When it comes to returning goodwill for faith reposed, what better way than to return with interest (rates)? And, timely subjugation of inflation rhetoric?

 RBI Governor Raghuram Rajan has in his June edition of monetary policy kept interest rates on hold at a steady 8 per cent for the second time in a row. The bank’s inflationary expectations are now clearly anchored on political stability. Rajan has loosened credit by increasing overseas remittances limits from $75,000 to $125,000, which will facilitate Indians to acquire and hold shares, debt instruments and other assets outside India without prior approval from the RBI. He has also allowed foreign investors to participate in domestic exchange-traded currency derivatives. Rajan’s decision to not aggressively deploy the wide latitude the apex bank enjoys in setting monetary policy, will be welcomed by a new government all set to work the nuts and bolts of a tenuous economy.

The decision to hold interest rates will also push the onus onto the Modi government to further contain the fiscal and current account deficits through conservative fiscal spending. Rajan has made it clear that further policy tightening will not be warranted if the economy stays its course. However, this will require the government to narrow the twin deficits further to restore investor confidence, comprehensive policy action to revive aggregate demand, and tackling the supply-side factors impacting food inflation. Money markets will be crucial in ensuring cash for the banking sector to divert to sectors which need them, and RBI has done well to recognise that. RBI has also moved to reduce liquidity provided to exporters as recommended by the Urjit Patel Committee, while pledging to provide additional cash via term repos for loan transactions, which are welcome moves in a largely low credit situation for industries, despite the surging stock market.

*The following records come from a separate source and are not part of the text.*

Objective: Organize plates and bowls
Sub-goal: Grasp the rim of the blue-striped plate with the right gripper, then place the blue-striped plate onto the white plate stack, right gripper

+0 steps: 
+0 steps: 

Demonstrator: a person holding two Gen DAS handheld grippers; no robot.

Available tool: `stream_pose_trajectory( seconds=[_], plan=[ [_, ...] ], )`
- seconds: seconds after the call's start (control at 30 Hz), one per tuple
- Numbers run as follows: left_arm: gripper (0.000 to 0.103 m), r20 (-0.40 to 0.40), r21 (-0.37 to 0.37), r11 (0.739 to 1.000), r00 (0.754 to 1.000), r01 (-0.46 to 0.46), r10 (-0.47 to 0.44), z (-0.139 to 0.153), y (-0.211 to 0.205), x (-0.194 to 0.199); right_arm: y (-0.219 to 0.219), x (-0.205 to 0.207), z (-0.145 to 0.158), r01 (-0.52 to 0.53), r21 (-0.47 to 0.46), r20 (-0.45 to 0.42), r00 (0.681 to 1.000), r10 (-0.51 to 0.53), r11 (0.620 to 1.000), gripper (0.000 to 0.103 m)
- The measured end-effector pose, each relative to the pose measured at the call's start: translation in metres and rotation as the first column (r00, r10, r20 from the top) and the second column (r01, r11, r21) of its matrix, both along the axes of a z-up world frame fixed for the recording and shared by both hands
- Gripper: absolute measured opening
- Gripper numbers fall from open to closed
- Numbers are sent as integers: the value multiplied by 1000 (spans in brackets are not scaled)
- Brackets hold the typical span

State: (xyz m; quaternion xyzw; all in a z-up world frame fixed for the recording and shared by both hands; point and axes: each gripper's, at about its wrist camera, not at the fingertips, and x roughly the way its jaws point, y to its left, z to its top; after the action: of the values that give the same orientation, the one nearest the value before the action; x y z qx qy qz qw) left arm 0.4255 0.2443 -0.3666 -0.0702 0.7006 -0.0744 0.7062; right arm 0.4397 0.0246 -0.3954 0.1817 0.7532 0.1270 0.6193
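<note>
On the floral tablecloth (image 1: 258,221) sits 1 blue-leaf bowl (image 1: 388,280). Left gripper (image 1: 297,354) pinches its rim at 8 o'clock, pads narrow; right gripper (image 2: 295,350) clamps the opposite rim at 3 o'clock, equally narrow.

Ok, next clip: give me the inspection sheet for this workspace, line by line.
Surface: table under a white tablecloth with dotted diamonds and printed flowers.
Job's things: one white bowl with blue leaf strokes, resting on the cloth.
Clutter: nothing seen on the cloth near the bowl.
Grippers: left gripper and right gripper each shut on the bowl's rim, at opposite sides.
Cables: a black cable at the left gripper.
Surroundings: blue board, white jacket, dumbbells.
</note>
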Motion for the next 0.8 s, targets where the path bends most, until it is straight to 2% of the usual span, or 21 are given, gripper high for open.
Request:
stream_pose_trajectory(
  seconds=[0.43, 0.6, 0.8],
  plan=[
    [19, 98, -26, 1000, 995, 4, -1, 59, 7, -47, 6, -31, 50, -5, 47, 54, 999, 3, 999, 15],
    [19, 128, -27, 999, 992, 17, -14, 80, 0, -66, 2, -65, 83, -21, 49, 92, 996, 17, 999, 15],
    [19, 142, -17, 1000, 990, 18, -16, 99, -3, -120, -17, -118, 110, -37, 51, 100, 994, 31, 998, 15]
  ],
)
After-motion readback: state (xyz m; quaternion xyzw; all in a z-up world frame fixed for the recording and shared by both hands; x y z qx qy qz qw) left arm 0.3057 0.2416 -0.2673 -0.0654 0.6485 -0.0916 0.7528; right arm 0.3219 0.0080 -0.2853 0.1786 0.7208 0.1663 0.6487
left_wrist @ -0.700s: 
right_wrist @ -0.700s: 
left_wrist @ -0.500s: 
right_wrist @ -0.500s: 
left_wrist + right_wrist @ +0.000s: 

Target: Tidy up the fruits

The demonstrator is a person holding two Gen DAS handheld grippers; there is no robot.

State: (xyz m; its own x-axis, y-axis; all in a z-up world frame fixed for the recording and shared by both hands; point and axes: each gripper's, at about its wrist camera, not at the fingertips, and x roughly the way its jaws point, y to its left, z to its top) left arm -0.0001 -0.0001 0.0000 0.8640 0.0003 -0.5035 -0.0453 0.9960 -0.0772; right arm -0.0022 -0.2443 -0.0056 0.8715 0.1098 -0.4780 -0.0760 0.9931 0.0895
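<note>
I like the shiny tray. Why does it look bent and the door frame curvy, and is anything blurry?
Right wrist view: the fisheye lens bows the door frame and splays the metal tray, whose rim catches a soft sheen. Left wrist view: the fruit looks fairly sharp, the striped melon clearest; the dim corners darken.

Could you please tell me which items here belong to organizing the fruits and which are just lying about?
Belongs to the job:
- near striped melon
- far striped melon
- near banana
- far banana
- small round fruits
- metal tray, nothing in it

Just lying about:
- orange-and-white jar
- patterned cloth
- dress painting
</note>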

The decision to reduce Statutory Liquidity Ratio by 50 basis points might incentivise the government to borrow more at the short end. This may not impact interest rates immediately as banks are already holding excess SLR to the tune of 4 per cent. The bond market, however, stands to gain in the medium term. As for broader reforms, a few ‘legacies of the previous government,’ to quote a now favourite catchphrase of finance minister Arun Jaitley, like the Land Acquisition Act and indecisiveness on opening up FDI in the retail sector, which have drawn catcalls from industry and overseas investors alike, must now be addressed in all urgency.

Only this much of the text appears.